In today’s manufacturing landscape, maintaining high-quality standards while staying competitive is more important than ever. Small and medium-sized enterprises (SMEs) face growing challenges in reducing defects, optimising production, and adopting new technologies. Artificial Intelligence (AI) is offering practical solutions for quality control, defect detection, and predictive maintenance. But how can SMEs apply AI effectively in their manufacturing processes?
Join I4MS2 projects on March 28th at 11:00 CET for a webinar on AI for Zero Defect Manufacturing – Challenges & Opportunities for SMEs.
Industry experts will present real-world applications of AI in manufacturing, sharing insights on how SMEs can implement cost-effective solutions to improve quality and efficiency.
Why You Should Attend
- Learn how AI-driven quality control solutions can improve production processes.
- Gain practical insights into cost-effective AI adoption for defect detection and process optimization.
- Hear from SCAMM and REINOVA, two SMEs successfully integrating AI into their operations.
- Take part in an interactive roundtable discussion with industry experts on key challenges and future opportunities.
Featured Use Cases
- SCAMM: AI-powered Machine Vision system for defect detection in sheet metal processing, linking quality control to predictive insights.
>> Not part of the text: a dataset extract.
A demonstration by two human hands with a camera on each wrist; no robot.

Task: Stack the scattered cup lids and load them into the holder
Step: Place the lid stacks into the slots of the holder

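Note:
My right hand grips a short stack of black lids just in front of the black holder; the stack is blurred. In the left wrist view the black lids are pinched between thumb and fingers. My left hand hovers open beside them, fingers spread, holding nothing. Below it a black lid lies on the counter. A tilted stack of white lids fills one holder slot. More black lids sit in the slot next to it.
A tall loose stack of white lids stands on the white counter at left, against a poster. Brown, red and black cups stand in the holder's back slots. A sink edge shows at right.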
- REINOVA: Large Language Model (LLM)-based assistant for testing automotive components, ensuring performance and reliability.
It is targeting manufacturing SMEs, industry professionals, AI researchers, and innovation leaders looking to adopt AI-driven solutions for production efficiency.
I4MS2: Supporting Digital Transformation in Manufacturing
This webinar is part of the I4MS2 initiative, a group of European-funded projects helping SMEs adopt digital technologies. Projects like CIRCULOOS, WASABI, AI REDGIO 5.0, and AIRISE focus on enhancing sustainability, resilience, and competitiveness in the manufacturing sector.
By supporting AI adoption, I4MS2 helps businesses improve efficiency and reduce environmental impact.